The theme to Stage 2 is much darker and creepier compared to the first stage, as the player is fighting through a cave. The instrumentation used in this theme is much maintains the best possible illusion of being in the time period well, but compared to Stage 1’s theme it maintains the effective instrumentation. The tempo in this piece is much quicker and the orchestration is much more stripped back with only a single bass line, which allows the creepy melodies to be the main premise of the theme. Also, this theme is much more memorable as there is a much more simple and understandable structure to the theme, which means that the track doesn’t fall into monotony, like the first theme. Three quarters through the theme, there is a repeating synth note, which acts like an effective bridge between the previous section and a short intense section where there is more layers before it loops. This theme captures the essence of being a cave very well and also does a great job of installing potential panic into the player because of the eerie nature of the chord arrangement. Also, this theme acts as the theme for Stage 4, which is the only time a stage theme is reused in another stage in the entire game. This theme is one of the 2nd best theme because it has a really track structure as makes sense within the context of the stage.

The theme is stage 3 is perhaps the best theme of the entire game and really shows off what the Genesis sound chip can do. The intro is a pure drum beat with a melodic line on the top, which really allows the drums to resonate whilst not being overpowering. The bass line comes in intermittently and main reenters for chord changes and musical progression.  The simplistic nature of the track with occasional drum accidentals make the track sound very intimidating for the player to listen to, but so brash that it would blow their ear drums out. The melodic drums really add an aura of unnerving and adds needed thickness to the track to make sure it isn’t overly spacious. This track showcases that less can be more and structure is key.

The theme for the 5th and final stage is one that really stands out compared to the rest of the soundtrack. The tempo for this piece is very high and the amount of instrumentation makes the piece very busy and complex, whilst all the individuals are still audible. The chord progression is actually quite simple, but the wide variety of different instruments and parts makes it sound like there is more progression then there actually is. The drum beat is very advanced for the era and sounds like a drum beat that would have been perfectly suitable in any chart song. The synth solo at the end before the loop is hectic and overpowers the mix slightly too much, making some parts of the track hard to hear.

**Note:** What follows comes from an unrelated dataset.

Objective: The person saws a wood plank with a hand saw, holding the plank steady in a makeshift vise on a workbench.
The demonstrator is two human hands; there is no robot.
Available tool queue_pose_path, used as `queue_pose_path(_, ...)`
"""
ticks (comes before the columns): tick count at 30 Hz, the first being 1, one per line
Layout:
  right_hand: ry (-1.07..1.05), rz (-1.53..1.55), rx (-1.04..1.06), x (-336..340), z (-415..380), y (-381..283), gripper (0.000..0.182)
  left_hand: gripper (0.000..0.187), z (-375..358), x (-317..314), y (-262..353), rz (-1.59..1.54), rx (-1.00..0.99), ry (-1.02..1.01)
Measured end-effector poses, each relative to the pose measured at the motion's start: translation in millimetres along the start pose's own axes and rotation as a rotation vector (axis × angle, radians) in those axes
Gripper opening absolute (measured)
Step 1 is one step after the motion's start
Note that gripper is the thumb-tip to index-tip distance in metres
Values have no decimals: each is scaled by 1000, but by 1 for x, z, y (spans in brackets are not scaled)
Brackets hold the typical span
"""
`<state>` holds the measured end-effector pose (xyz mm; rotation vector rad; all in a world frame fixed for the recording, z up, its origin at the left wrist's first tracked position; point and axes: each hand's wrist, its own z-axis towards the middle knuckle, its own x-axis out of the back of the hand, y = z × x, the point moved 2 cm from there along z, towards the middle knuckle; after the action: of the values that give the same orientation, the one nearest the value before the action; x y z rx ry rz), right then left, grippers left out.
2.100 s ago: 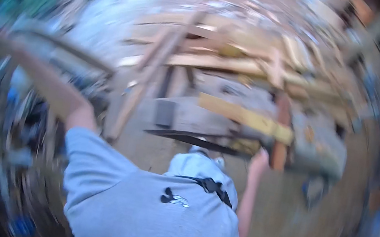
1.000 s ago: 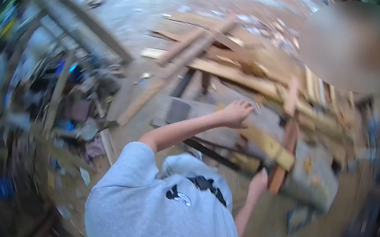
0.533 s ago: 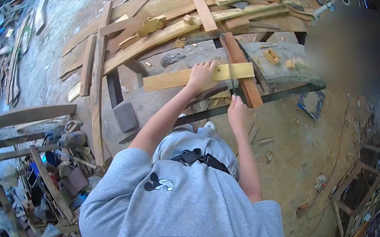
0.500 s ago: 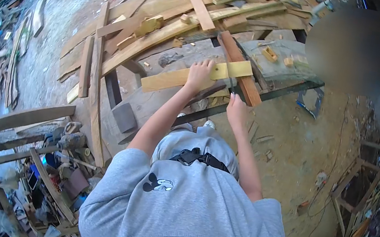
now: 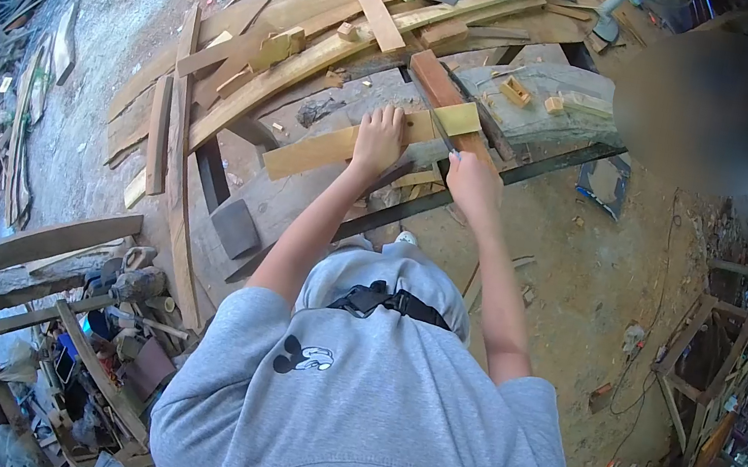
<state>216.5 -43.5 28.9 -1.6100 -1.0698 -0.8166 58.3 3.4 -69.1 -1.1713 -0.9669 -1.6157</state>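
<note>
My left hand (image 5: pixel 380 140) grips a light yellow wooden board (image 5: pixel 313 155), its fingers over the far edge. The board lies across a reddish-brown timber block (image 5: pixel 436 79). My right hand (image 5: pixel 474 186) is closed round the handle of a handsaw, the handle mostly hidden by the fingers. The thin, dark saw blade (image 5: pixel 440 130) crosses the board to the right of my left hand. How deep the blade sits in the wood cannot be made out.
Planks and offcuts (image 5: pixel 382 20) lie across the bench beyond my hands. A small wooden block (image 5: pixel 515 92) is at the right. A dark metal-like bar (image 5: pixel 556 166) runs along the bench's near edge. Another person (image 5: pixel 715 114), blurred, is at the upper right. Clutter (image 5: pixel 100 365) fills the lower left.
My right hand has pushed forward with the saw, closer to the board, and less of the blade shows beyond it. The left hand keeps its hold on the board.
</note>
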Motion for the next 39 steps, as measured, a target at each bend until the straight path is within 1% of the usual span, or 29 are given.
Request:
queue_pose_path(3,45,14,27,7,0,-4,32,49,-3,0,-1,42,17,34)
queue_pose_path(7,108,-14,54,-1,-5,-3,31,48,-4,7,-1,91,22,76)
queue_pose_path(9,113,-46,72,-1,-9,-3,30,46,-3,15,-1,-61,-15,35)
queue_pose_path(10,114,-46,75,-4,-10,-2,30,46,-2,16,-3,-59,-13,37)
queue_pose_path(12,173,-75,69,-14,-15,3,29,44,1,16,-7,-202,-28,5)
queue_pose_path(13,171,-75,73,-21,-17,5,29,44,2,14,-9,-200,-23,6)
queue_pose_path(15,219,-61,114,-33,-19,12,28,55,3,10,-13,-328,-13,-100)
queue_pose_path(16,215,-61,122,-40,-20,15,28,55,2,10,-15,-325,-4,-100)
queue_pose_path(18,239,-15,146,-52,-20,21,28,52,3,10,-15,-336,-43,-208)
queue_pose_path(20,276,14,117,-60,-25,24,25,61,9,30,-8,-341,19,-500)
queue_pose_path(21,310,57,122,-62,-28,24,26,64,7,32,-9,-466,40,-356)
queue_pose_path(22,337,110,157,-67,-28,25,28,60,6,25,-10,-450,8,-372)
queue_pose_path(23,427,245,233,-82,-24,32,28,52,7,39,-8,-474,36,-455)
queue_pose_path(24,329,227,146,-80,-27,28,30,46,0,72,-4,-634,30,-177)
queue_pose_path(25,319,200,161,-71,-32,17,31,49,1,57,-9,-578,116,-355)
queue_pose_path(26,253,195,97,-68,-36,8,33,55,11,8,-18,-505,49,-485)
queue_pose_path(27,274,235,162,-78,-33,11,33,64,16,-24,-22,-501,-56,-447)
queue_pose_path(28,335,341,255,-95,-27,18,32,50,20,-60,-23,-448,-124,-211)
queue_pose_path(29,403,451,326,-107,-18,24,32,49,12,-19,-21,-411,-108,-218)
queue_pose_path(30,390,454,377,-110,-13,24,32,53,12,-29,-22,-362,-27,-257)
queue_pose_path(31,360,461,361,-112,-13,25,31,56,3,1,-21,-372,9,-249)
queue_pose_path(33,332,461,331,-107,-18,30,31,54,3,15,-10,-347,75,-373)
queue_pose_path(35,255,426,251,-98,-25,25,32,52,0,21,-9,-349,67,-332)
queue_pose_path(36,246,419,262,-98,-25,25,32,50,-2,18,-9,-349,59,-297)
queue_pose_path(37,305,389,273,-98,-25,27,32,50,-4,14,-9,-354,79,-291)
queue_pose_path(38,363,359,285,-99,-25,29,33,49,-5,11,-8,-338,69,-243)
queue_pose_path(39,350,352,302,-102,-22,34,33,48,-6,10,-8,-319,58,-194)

The boss is the most hectic piece of the entire piece, as there isn’t just a lot of instruments playing at once, but there is 4 tempo changes, which happen as the piece plays. These tempo changes really up the tension very quickly and when the player is faced with a difficult boss, it can make the boss more intimidating. The bass line underneath the pieces repeats alongside the drum beat to really drive the piece through the varying tempo changes. The time signature is 4/4 even though it has the feel of 3/4 because of the nature of the drum line. Before the loop, I feel that the final tempo change might have been way too quick because it is so fast that hearing anything clearly is impossible and makes the ending sound like quite a mess.

Overall, the soundtrack of the game compared to other Genesis games isn’t as strong, however considering the fact that this game came out in 1989 and a launch title for the console, it sets quite a good standard. I feel that more themes around Ancient Greece would have benefitted the game more because some themes felt out of place because it didn’t really represent the time era very well.


Overall, Altered Beast was a decent game at the time and did show off the potential of the console, but in comparison to Sonic, which was a pack in game the game doesn’t look or sound as good. For what it is it is a decent game, but there are definitely a few problems with the game, which definitely held it back for being a great game that stands the test of time.